The PHA pays the landlord the remainder of the rent. Each year, the federal government looks at the rents being charged for privately owned apartments in different communities, as well as the costs of utilities in those communities. The Fair Market Rents are amounts for medium-quality apartments of different sizes in a particular community. As an example, the 2012 FMR for 1 bedroom housing in San Francisco is $1,522 and in New York is $1,280, while in many other places it is less than $500.
The landlord cannot charge a Section 8 tenant more than a reasonable rent and cannot accept payments outside the contract.

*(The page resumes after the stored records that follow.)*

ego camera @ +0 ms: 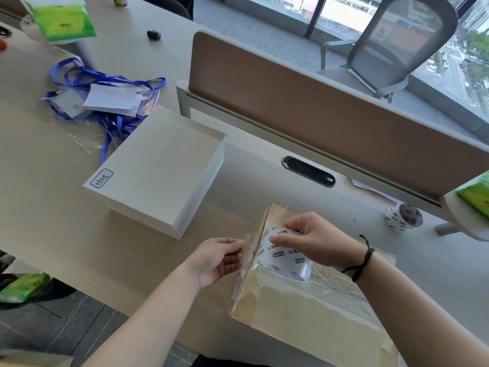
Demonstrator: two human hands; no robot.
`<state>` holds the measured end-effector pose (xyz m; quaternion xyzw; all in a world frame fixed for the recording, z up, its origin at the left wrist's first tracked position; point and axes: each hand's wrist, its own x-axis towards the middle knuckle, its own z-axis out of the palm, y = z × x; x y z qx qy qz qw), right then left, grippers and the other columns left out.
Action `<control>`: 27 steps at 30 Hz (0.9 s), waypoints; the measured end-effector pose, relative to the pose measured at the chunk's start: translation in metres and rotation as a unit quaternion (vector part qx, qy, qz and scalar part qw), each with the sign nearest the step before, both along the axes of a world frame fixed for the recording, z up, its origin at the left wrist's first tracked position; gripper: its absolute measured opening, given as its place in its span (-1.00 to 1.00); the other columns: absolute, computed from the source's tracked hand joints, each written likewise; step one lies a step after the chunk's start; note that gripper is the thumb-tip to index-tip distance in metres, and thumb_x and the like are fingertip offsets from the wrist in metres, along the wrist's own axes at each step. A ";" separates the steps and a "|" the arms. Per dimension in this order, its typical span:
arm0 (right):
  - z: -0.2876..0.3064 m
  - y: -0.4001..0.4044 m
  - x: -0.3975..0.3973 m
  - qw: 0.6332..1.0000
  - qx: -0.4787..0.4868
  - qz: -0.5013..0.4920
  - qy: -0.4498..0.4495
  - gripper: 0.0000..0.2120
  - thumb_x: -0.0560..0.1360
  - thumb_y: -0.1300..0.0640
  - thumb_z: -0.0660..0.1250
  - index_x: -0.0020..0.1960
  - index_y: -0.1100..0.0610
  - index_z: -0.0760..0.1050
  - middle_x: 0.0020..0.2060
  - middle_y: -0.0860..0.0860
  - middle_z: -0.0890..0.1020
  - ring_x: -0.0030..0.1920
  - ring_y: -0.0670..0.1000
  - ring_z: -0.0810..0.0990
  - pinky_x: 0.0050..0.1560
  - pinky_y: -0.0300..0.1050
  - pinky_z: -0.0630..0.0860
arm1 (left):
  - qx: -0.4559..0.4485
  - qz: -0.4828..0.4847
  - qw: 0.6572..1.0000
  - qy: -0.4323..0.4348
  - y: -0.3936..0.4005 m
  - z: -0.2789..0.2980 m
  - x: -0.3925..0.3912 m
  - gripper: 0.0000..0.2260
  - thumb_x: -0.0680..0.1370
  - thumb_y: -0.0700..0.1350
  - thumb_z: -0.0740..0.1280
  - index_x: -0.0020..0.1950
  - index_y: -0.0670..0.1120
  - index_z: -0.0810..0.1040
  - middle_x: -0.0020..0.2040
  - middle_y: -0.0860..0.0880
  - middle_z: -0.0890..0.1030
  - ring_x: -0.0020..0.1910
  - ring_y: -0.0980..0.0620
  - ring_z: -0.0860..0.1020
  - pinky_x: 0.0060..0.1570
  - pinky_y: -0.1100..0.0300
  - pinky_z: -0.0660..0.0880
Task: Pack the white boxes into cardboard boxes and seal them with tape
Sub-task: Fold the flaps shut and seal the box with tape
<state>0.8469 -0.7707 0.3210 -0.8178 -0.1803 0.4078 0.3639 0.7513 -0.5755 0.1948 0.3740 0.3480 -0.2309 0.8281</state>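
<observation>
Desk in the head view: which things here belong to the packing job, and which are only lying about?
For the job: cardboard box; tape roll gripped by right hand; clear tape end pinched by left hand; white box; spare tape roll.

Lying about: blue lanyards; green packet; office chair.

The person is showing two bare forearms with no sleeves reaching into view. The right hand (315, 241) is wearing a thin black braided cord bracelet (361, 260) at the wrist, its strands wrapping around the wrist and a short loose end sticking up near a small knot. The left hand (217, 260) is wearing nothing at the wrist. The fingers (280, 238) are carrying no rings, and the nails are looking short.
</observation>
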 end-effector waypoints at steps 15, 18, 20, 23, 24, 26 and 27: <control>-0.011 -0.012 -0.003 0.995 0.006 -0.069 0.073 -0.50 0.34 -0.19 0.46 -0.08 0.27 0.67 -0.15 0.18 0.74 -0.06 0.29 0.70 0.03 0.18 0.59 | -0.034 0.005 0.999 0.008 -0.011 -0.016 -0.003 -0.96 0.56 -0.27 0.41 -0.01 -0.22 0.61 -0.31 -0.12 0.61 -0.41 0.03 0.59 -0.41 0.20 0.58; -0.010 -0.013 -0.004 0.994 0.011 -0.070 0.082 -0.52 0.35 -0.17 0.46 -0.06 0.27 0.67 -0.14 0.18 0.74 -0.06 0.28 0.71 0.02 0.15 0.59 | 0.009 -0.001 1.000 -0.001 -0.015 -0.016 -0.003 -0.95 0.53 -0.27 0.45 -0.04 -0.21 0.62 -0.30 -0.11 0.62 -0.41 0.04 0.57 -0.39 0.21 0.57; -0.011 -0.014 -0.005 0.993 0.015 -0.073 0.088 -0.45 0.30 -0.22 0.47 -0.06 0.28 0.66 -0.13 0.20 0.74 -0.08 0.26 0.71 -0.01 0.11 0.57 | 0.075 -0.001 0.997 -0.018 -0.020 -0.014 -0.002 -0.95 0.52 -0.26 0.48 -0.06 -0.20 0.63 -0.27 -0.13 0.63 -0.38 0.02 0.55 -0.34 0.19 0.56; -0.011 -0.015 -0.005 0.993 0.019 -0.073 0.094 -0.43 0.27 -0.24 0.48 -0.09 0.29 0.65 -0.14 0.21 0.73 -0.15 0.17 0.69 -0.05 0.06 0.53 | 0.195 -0.027 0.979 -0.061 -0.022 -0.011 -0.005 -0.81 0.53 -0.20 0.50 0.12 -0.08 0.63 -0.07 -0.14 0.63 -0.26 0.00 0.58 -0.24 0.11 0.59; -0.010 -0.016 -0.006 0.993 0.020 -0.073 0.095 -0.42 0.27 -0.24 0.48 -0.09 0.30 0.65 -0.14 0.22 0.73 -0.16 0.16 0.69 -0.05 0.06 0.52 | 0.235 -0.044 0.968 -0.080 -0.021 -0.010 -0.008 -0.71 0.52 -0.16 0.51 0.22 0.03 0.60 0.03 -0.08 0.61 -0.18 0.00 0.60 -0.19 0.12 0.62; -0.010 -0.015 -0.006 0.992 0.023 -0.073 0.098 -0.41 0.27 -0.23 0.48 -0.09 0.32 0.64 -0.13 0.24 0.72 -0.15 0.17 0.68 -0.04 0.06 0.51 | 0.321 -0.094 0.932 -0.139 -0.013 -0.008 -0.012 -0.51 0.50 -0.12 0.52 0.32 0.30 0.48 0.18 0.07 0.54 0.02 0.07 0.58 -0.04 0.17 0.61; -0.010 -0.015 -0.006 0.992 0.024 -0.074 0.096 -0.40 0.26 -0.23 0.48 -0.09 0.33 0.63 -0.13 0.25 0.72 -0.15 0.18 0.67 -0.04 0.07 0.51 | 0.345 -0.121 0.914 -0.178 -0.009 -0.004 -0.013 -0.43 0.49 -0.14 0.51 0.31 0.40 0.43 0.25 0.14 0.49 0.11 0.11 0.55 0.03 0.23 0.58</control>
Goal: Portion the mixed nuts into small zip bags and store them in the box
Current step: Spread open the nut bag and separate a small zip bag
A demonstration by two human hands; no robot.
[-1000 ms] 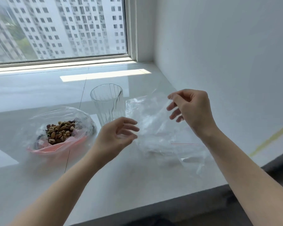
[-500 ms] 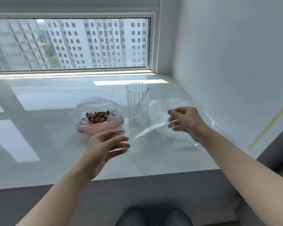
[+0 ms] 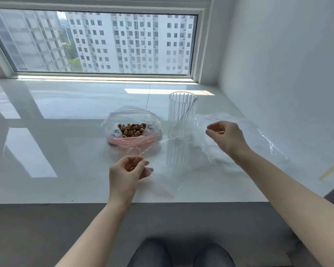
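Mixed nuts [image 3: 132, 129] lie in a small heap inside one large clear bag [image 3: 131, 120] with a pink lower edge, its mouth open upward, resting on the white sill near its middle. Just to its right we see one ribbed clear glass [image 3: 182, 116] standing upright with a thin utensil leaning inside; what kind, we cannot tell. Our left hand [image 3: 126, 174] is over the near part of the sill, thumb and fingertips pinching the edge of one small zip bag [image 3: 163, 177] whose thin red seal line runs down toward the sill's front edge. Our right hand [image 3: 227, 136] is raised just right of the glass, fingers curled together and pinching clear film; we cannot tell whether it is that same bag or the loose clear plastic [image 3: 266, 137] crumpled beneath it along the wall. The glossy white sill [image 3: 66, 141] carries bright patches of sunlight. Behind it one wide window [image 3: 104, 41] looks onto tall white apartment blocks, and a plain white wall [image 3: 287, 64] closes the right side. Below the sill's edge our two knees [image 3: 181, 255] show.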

Landlords, although required to meet fair housing laws, are not required to participate in the Section 8 program in most areas. As a result, some landlords will not accept a Section 8 tenant. This can be attributed to such factors as:
- not wanting the government involved in their business, such as having a full inspection of their premises by government workers for HUD's Housing Quality Standards and the possible remediations required
- a desire to charge rent for the unit above FMR
However, other landlords willingly accept Section 8 tenants, due to:
- a large available pool of potential renters
- Regular and generally prompt payments from the PHA for its share of the rent
- tenants' incentive to take good care of the property.
Applicants
Applicants may apply for a Section 8 housing voucher at any county or city housing authority office. Although rules vary across housing authorities, residents of a particular area who receive a voucher from the jurisdiction in which they live may use the voucher anywhere in the country, but nonresidents of the jurisdiction must live in the jurisdiction that issues the voucher to them for 12 months before they can move to a different area.In many localities, the PHA waiting lists for Section 8 vouchers may be thousands of households long, waits of three to six years to obtain vouchers are common, and many lists are closed to new applicants. Wait lists are often briefly opened, which may occur as little as once every seven years. To manage excess demand, PHAs often create preference policies that place specific categories of applicants at the top of wait lists. Some PHAs also use a "lottery" approach, where there can be as many as 100,000 applicants for 10,000 spots on the waitlist, with spots being awarded on the basis of weighted or non-weighted lotteries. Priority is often extended to local residents, disabled people, veterans, and the elderly. There is no guarantee that anyone will ever be selected from a wait list.